▶ _Problem statement_: Could you copy the data that follows exactly as written, but drop the pictures?
##### Data
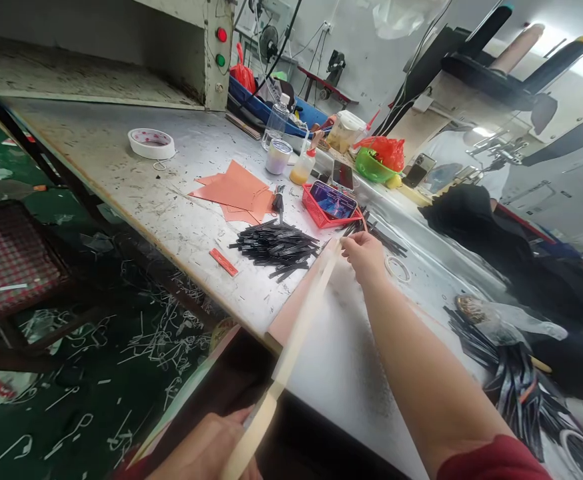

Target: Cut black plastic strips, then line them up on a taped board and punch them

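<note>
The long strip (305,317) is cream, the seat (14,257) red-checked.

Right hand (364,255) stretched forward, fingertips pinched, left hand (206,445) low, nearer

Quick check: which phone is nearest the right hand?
The lit phone propped in the red basket, just beyond the right hand. The dark-screened phone is behind that basket; the third phone is beside the green bowl.
</note>
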The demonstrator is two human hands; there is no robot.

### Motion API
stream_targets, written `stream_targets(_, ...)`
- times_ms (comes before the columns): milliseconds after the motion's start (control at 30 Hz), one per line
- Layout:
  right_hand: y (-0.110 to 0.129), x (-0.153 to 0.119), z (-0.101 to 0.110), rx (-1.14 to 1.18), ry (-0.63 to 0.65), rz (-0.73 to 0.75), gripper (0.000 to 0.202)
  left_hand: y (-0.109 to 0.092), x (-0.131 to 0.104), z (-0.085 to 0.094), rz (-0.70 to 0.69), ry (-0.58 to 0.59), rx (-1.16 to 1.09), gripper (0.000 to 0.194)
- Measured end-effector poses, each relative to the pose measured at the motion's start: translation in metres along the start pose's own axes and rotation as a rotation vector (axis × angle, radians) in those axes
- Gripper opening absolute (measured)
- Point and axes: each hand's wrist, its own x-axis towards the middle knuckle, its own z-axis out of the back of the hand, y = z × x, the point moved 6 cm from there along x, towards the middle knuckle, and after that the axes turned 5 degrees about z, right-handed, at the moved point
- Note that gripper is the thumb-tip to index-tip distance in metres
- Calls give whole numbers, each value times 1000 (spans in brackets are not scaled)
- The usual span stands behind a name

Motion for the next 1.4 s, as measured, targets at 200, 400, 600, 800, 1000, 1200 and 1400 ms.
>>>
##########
▶ _Written solution_:
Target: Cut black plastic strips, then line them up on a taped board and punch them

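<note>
The long strip (305,317) is cream, the seat (14,257) red-checked.

Right hand (364,255) stretched forward, fingertips pinched, left hand (206,445) low, nearer

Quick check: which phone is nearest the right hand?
The lit phone propped in the red basket, just beyond the right hand. The dark-screened phone is behind that basket; the third phone is beside the green bowl.
</note>
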The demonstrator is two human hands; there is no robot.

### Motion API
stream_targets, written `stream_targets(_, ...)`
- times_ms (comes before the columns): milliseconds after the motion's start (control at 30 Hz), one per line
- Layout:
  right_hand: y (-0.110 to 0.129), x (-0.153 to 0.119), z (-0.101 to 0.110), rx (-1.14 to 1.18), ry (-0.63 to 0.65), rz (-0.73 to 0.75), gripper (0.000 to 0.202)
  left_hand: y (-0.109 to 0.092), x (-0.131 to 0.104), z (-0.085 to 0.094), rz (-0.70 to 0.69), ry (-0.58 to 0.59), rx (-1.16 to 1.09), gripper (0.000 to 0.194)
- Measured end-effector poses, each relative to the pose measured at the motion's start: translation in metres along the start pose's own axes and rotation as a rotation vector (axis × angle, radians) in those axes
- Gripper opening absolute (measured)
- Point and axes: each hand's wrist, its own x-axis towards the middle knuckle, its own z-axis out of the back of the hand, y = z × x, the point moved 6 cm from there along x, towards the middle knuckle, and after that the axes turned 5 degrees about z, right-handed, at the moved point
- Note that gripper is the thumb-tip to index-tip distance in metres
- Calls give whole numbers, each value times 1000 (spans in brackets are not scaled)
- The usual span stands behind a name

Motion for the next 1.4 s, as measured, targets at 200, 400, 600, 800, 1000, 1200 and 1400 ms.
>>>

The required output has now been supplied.